§ **What the exercise asks**
Transcribe the data exactly. Pictures stay out.

§ **Data segment**
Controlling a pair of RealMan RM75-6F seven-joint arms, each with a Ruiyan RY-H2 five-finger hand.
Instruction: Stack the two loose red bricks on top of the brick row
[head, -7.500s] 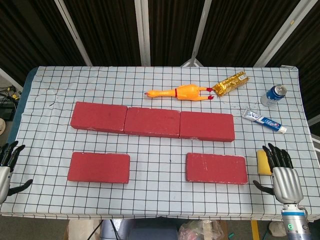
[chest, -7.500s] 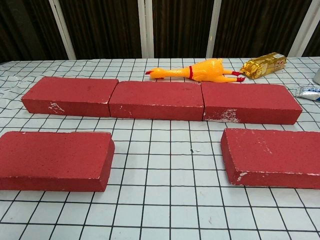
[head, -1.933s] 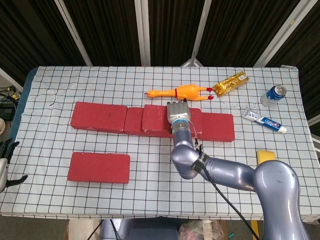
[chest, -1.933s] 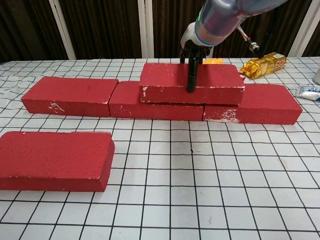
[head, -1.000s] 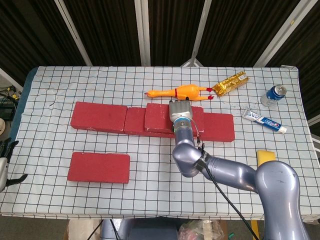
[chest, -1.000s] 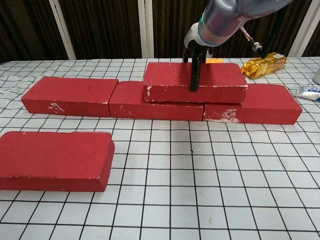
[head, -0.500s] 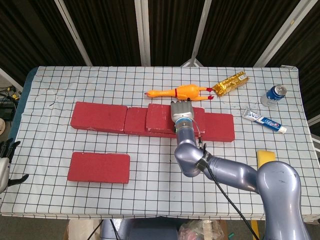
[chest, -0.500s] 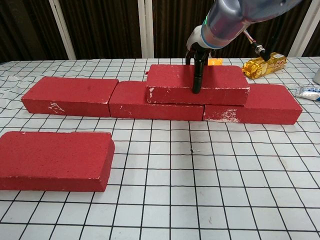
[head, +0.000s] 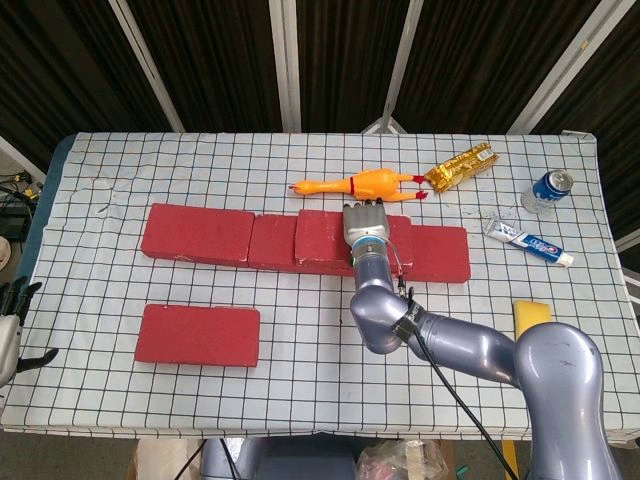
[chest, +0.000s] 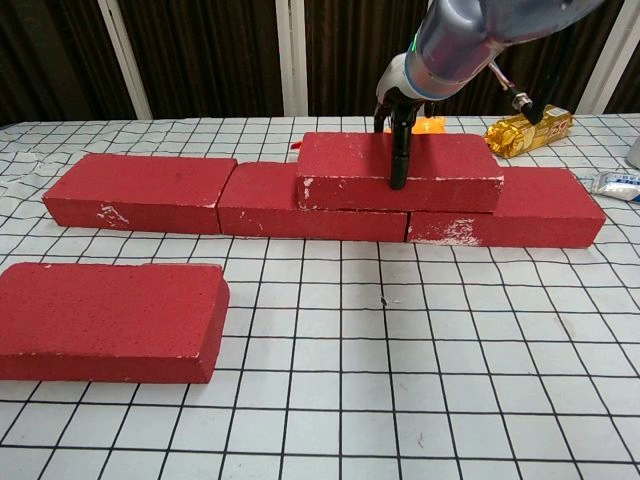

§ **Written reply**
Controlling a pair of RealMan RM75-6F seven-joint arms, each with a Ruiyan RY-H2 five-finger hand.
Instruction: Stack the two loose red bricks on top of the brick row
[head, -7.500s] 
[chest, -7.500s] 
[head, -1.933s] 
[chest, -1.933s] 
[head, -1.000s] 
[chest, -1.000s] 
[head, -0.500s] 
[chest, -0.500s] 
[head, +0.000s] 
[chest, +0.000s] 

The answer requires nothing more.